- [Prompt]
Every record below should be repeated exactly. Omit the pictures.

- [Information provided]
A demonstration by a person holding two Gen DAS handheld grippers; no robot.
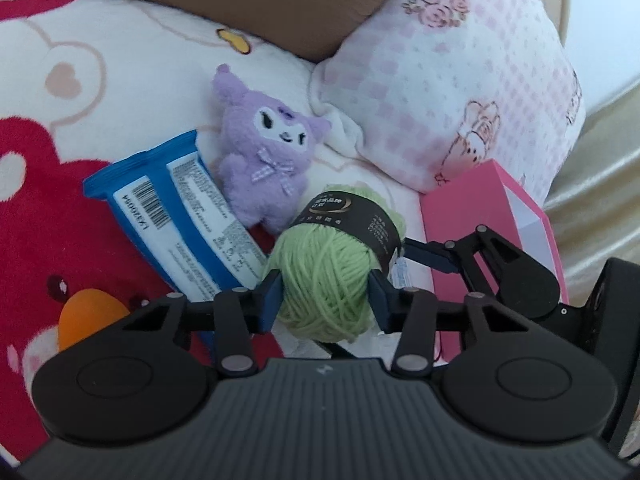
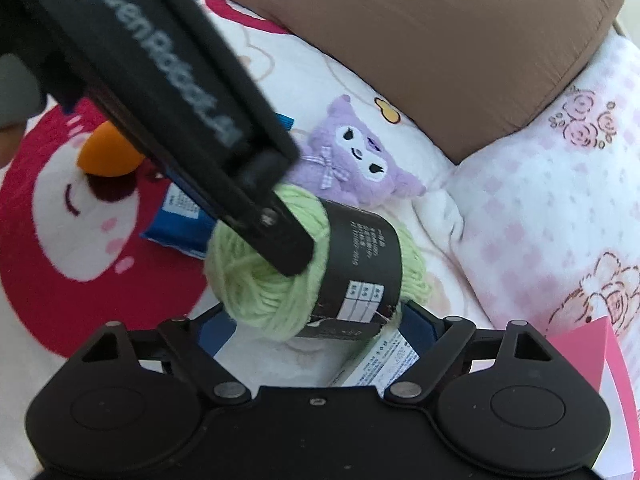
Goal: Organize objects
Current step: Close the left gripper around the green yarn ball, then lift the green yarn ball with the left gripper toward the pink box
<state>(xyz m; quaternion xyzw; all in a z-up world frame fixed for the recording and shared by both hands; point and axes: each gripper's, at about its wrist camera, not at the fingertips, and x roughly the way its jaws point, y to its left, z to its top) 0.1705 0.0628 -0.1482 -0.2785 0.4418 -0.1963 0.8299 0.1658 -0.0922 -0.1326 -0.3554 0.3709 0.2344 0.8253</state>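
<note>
A green yarn ball [image 1: 328, 276] with a black label band is clamped between the blue pads of my left gripper [image 1: 326, 294], over the bed. In the right wrist view the same yarn ball [image 2: 276, 280] has the left gripper's finger [image 2: 280, 240] pressed on it. My right gripper [image 2: 320, 320] is open, its fingers spread on either side of the yarn's near end, touching or almost touching it. A purple plush toy [image 1: 268, 160] and a blue packet [image 1: 180, 224] lie just beyond. A pink box [image 1: 492, 216] sits to the right.
The bed has a white and red cartoon blanket [image 1: 80, 80]. A pink checked pillow [image 1: 460, 92] lies at the right and a brown pillow [image 2: 440, 40] at the back. An orange object [image 2: 108, 152] lies on the blanket at the left.
</note>
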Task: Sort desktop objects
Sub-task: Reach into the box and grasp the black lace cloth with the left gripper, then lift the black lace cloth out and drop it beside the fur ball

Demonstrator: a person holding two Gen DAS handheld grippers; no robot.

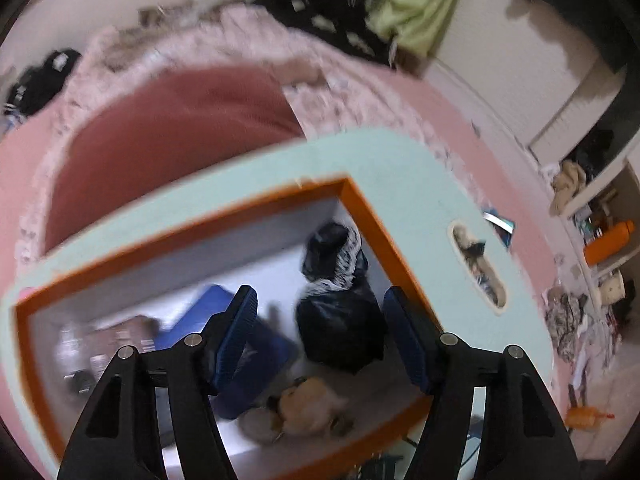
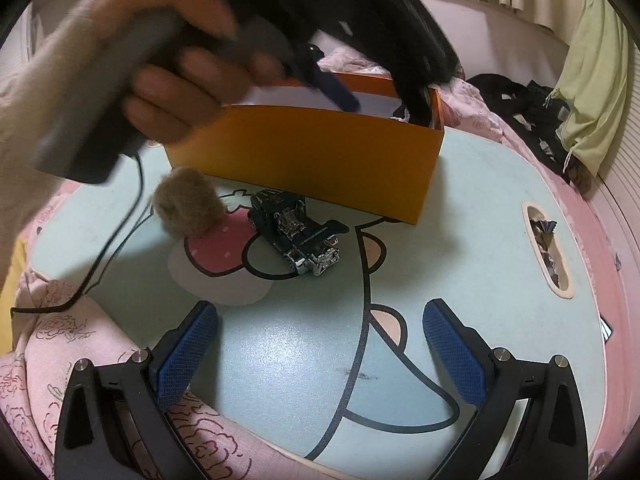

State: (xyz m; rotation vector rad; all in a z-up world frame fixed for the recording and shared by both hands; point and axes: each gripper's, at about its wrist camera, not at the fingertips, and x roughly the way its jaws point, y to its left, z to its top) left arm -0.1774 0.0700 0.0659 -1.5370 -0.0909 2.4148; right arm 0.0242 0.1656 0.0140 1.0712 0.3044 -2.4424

- [Finished exercise]
A demonstration by a person holding two Gen DAS handheld grippers; no robot.
Goal: Organize objects
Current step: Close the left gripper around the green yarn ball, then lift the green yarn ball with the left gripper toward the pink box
<state>(xyz m; quaternion xyzw; all in a z-up world frame fixed for the recording and shared by both hands; point and axes: each gripper's, at about its wrist camera, not at the fingertips, and x roughly the way its jaws point, y to its left, z to its top) 0.1705 0.0628 -0.1482 -0.2785 0.4418 -0.1963 0.8299 0.1658 -0.0922 -0.1326 -0.3554 0.3709 0.2344 0.8253</state>
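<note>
A green yarn ball [image 1: 328, 276] with a black label band is clamped between the blue pads of my left gripper [image 1: 326, 294], over the bed. In the right wrist view the same yarn ball [image 2: 276, 280] has the left gripper's finger [image 2: 280, 240] pressed on it. My right gripper [image 2: 320, 320] is open, its fingers spread on either side of the yarn's near end, touching or almost touching it. A purple plush toy [image 1: 268, 160] and a blue packet [image 1: 180, 224] lie just beyond. A pink box [image 1: 492, 216] sits to the right.
The bed has a white and red cartoon blanket [image 1: 80, 80]. A pink checked pillow [image 1: 460, 92] lies at the right and a brown pillow [image 2: 440, 40] at the back. An orange object [image 2: 108, 152] lies on the blanket at the left.
</note>
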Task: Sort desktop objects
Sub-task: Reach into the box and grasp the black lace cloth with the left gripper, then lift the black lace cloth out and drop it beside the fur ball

Demonstrator: a person holding two Gen DAS handheld grippers; no robot.


State: (xyz m; rotation vector rad; all in a z-up world frame fixed for the recording and shared by both hands; point and axes: each gripper's, at about its wrist camera, not at the fingertips, and x roughly the way its jaws point, y to its left, z to its top) left arm -0.1774 0.0700 0.0659 -1.5370 -0.0909 2.4148; right arm 0.0242 0.1656 0.0140 1.0712 0.3044 -2.4424

There is no more output to give.